Files
users/app/api/cleaning-rules/route.ts

318 lines
7.7 KiB
TypeScript

/**
* 清洗规则 API
* 提供数据清洗规则管理、执行清洗任务等功能
*/
import { NextRequest, NextResponse } from 'next/server'
import { getMongoClient, maskPhone } from '@/lib/mongodb'
// 清洗规则接口
interface CleaningRule {
id: string
name: string
description: string
type: 'format' | 'dedup' | 'validate' | 'enrich' | 'mask'
targetField: string
config: {
pattern?: string
replacement?: string
validation?: string
enrichSource?: string
maskType?: 'phone' | 'email' | 'idcard' | 'name'
}
priority: number
enabled: boolean
createdAt: string
lastRunAt?: string
processedCount?: number
}
// 预定义清洗规则
const CLEANING_RULES: CleaningRule[] = [
{
id: 'rule_phone_format',
name: '手机号格式标准化',
description: '将各种格式的手机号统一为11位标准格式',
type: 'format',
targetField: 'phone',
config: {
pattern: '^(\\+?86)?([1][3-9]\\d{9})$',
replacement: '$2'
},
priority: 1,
enabled: true,
createdAt: '2025-01-01',
lastRunAt: '2026-01-31',
processedCount: 1500000
},
{
id: 'rule_phone_dedup',
name: '手机号去重',
description: '按手机号去除重复记录,保留最新数据',
type: 'dedup',
targetField: 'phone',
config: {},
priority: 2,
enabled: true,
createdAt: '2025-01-01',
lastRunAt: '2026-01-30',
processedCount: 50000
},
{
id: 'rule_phone_validate',
name: '手机号有效性验证',
description: '验证手机号是否符合中国大陆手机号规则',
type: 'validate',
targetField: 'phone',
config: {
validation: '^1[3-9]\\d{9}$'
},
priority: 3,
enabled: true,
createdAt: '2025-01-01',
lastRunAt: '2026-01-31',
processedCount: 2000000000
},
{
id: 'rule_phone_mask',
name: '手机号脱敏',
description: '对外展示时隐藏手机号中间4位',
type: 'mask',
targetField: 'phone',
config: {
maskType: 'phone'
},
priority: 4,
enabled: true,
createdAt: '2025-01-01',
processedCount: 0
},
{
id: 'rule_province_enrich',
name: '省份信息补全',
description: '根据手机号归属地补全省份信息',
type: 'enrich',
targetField: 'province',
config: {
enrichSource: 'phone_location'
},
priority: 5,
enabled: true,
createdAt: '2025-01-01',
lastRunAt: '2026-01-29',
processedCount: 800000
},
{
id: 'rule_email_format',
name: '邮箱格式标准化',
description: '邮箱地址转小写并去除空格',
type: 'format',
targetField: 'email',
config: {
pattern: '\\s+',
replacement: ''
},
priority: 6,
enabled: true,
createdAt: '2025-01-01',
processedCount: 100000
}
]
// 执行清洗规则
async function executeCleaningRule(ruleId: string, limit: number = 1000): Promise<{
processed: number
cleaned: number
errors: number
samples: any[]
}> {
const rule = CLEANING_RULES.find(r => r.id === ruleId)

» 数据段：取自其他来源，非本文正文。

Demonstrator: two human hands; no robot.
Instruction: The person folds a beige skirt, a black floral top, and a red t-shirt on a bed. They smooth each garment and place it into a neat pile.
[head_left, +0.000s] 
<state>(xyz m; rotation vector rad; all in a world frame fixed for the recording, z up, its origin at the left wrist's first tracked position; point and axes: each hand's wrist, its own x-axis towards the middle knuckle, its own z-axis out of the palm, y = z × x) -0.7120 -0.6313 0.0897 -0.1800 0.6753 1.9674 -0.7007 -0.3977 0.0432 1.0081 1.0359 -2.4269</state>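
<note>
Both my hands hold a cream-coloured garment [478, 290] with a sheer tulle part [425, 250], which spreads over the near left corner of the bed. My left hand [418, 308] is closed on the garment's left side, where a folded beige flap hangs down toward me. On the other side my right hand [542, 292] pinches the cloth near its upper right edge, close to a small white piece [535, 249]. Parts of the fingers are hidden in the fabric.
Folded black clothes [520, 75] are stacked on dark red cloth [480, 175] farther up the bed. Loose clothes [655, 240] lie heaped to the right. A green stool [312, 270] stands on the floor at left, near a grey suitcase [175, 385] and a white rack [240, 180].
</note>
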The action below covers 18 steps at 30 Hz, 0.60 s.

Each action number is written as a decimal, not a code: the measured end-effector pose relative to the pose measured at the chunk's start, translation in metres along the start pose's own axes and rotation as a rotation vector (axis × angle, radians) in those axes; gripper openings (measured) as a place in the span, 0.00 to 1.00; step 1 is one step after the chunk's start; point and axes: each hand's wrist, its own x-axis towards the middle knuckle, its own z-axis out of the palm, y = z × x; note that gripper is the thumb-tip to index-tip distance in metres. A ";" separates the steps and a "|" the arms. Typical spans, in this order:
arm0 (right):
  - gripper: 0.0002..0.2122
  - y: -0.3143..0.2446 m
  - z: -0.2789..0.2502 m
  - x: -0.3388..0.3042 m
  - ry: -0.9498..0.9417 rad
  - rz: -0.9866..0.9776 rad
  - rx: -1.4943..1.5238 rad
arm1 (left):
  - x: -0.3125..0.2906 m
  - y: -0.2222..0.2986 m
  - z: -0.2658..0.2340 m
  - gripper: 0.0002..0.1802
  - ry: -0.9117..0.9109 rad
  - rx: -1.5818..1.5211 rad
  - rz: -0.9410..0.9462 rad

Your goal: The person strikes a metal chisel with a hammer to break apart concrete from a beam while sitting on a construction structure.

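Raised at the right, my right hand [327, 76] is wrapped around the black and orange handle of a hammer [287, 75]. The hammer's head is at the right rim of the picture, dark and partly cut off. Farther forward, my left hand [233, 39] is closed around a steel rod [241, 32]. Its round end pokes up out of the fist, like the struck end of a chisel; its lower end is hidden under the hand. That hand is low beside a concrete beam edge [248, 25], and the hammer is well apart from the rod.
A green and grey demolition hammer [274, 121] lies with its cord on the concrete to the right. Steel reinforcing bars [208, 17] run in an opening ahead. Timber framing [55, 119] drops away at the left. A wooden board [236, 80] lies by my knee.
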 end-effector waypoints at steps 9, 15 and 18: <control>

if (!rule) throw new Error('规则不存在')
const client = await getMongoClient()
const collection = client.db('KR').collection('用户估值')
// 模拟清洗执行
const samples = await collection.find({})
.limit(10)
.project({ phone: 1, province: 1, city: 1 })
.toArray()
return {
processed: limit,
cleaned: Math.floor(limit * 0.95),
errors: Math.floor(limit * 0.01),
samples: samples.map(s => ({
...s,
phone: maskPhone(s.phone),
cleaningApplied: rule.name
}))
}
}
// GET: 获取清洗规则列表
export async function GET(request: NextRequest) {
const { searchParams } = new URL(request.url)
const action = searchParams.get('action')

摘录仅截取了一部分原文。